Requirement: Give the data again exactly, from its opening line through the line in which "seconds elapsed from" appears.

Supplied data:
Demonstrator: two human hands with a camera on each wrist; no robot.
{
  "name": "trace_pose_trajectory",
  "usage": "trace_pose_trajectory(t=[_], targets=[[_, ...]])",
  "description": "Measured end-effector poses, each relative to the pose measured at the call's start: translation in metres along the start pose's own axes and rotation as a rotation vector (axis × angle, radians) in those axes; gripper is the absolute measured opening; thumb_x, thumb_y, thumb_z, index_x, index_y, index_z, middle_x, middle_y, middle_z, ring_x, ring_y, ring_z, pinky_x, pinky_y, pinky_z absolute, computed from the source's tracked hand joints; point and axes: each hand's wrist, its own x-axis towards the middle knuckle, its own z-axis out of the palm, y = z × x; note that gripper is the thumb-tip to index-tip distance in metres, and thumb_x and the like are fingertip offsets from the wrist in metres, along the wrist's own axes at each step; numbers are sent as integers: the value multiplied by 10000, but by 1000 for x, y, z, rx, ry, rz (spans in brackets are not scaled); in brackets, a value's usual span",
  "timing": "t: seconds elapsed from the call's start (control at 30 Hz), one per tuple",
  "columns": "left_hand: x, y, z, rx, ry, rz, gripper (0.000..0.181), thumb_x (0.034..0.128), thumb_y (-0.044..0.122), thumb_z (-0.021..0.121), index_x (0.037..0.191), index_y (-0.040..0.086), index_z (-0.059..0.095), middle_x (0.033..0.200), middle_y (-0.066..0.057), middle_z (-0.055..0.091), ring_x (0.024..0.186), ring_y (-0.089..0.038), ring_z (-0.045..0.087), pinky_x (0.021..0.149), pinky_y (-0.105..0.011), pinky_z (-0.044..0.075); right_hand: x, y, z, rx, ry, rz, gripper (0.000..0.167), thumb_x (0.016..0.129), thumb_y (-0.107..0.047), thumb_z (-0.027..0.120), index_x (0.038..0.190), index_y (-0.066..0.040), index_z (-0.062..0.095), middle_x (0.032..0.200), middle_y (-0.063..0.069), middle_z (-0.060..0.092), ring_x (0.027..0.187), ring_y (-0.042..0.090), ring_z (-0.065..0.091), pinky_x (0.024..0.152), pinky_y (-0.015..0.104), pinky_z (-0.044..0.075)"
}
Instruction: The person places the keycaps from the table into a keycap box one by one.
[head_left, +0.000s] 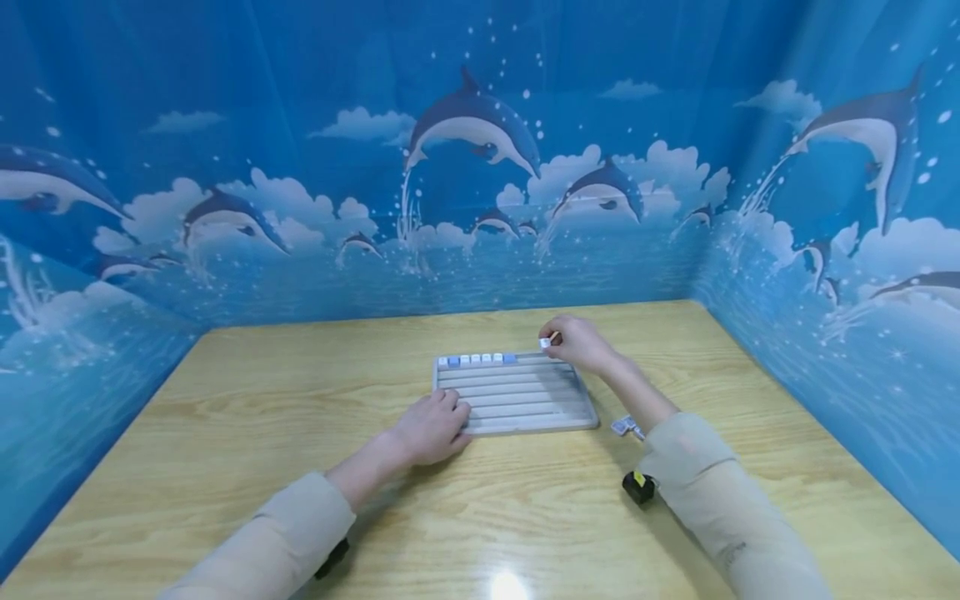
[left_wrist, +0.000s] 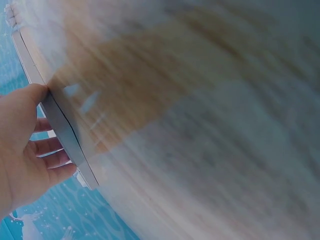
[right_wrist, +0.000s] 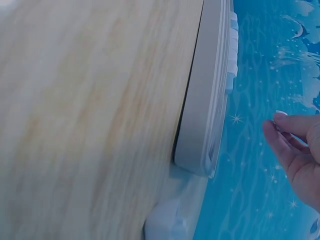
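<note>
A grey tray [head_left: 517, 408] with parallel ridged rows lies on the table. White and blue keycaps [head_left: 476, 359] line the left part of its far row. My left hand [head_left: 433, 427] grips the tray's near left corner; in the left wrist view its thumb [left_wrist: 36, 92] and fingers lie around the edge. Above the tray's far right corner, my right hand [head_left: 577, 342] pinches a white keycap [head_left: 545, 342] between thumb and fingertips. The right wrist view shows only a sliver of that keycap [right_wrist: 281, 112], apart from the tray.
Loose white and greyish pieces [head_left: 624, 427] lie on the wooden table [head_left: 300, 383] right of the tray, partly hidden by the right sleeve [head_left: 697, 467]. A blue dolphin-print curtain [head_left: 337, 208] surrounds the table's back and sides.
</note>
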Motion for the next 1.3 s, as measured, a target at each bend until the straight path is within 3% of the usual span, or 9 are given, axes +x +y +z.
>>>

Solution for this problem:
Demonstrator: two human hands with a camera on each wrist; no robot.
{
  "name": "trace_pose_trajectory",
  "usage": "trace_pose_trajectory(t=[_], targets=[[_, ...]])",
  "description": "Measured end-effector poses, each relative to the pose measured at the call's start: translation in metres along the start pose's own axes and rotation as a rotation vector (axis × angle, radians) in those axes; gripper is the absolute measured opening; thumb_x, thumb_y, thumb_z, index_x, index_y, index_z, middle_x, middle_y, middle_z, ring_x, ring_y, ring_z, pinky_x, pinky_y, pinky_z absolute, computed from the source's tracked hand joints; point and axes: each hand's wrist, its own x-axis towards the middle knuckle, its own z-axis out of the palm, y = z × x; note that gripper is the thumb-tip to index-tip distance in metres, and thumb_x and the like are fingertip offsets from the wrist in metres, along the wrist's own axes at each step; numbers are sent as integers: the value multiplied by 10000, but by 1000 for x, y, z, rx, ry, rz (spans in brackets are not scaled); in brackets, a value's usual span",
  "timing": "t: seconds elapsed from the call's start (control at 30 Hz), one per tuple",

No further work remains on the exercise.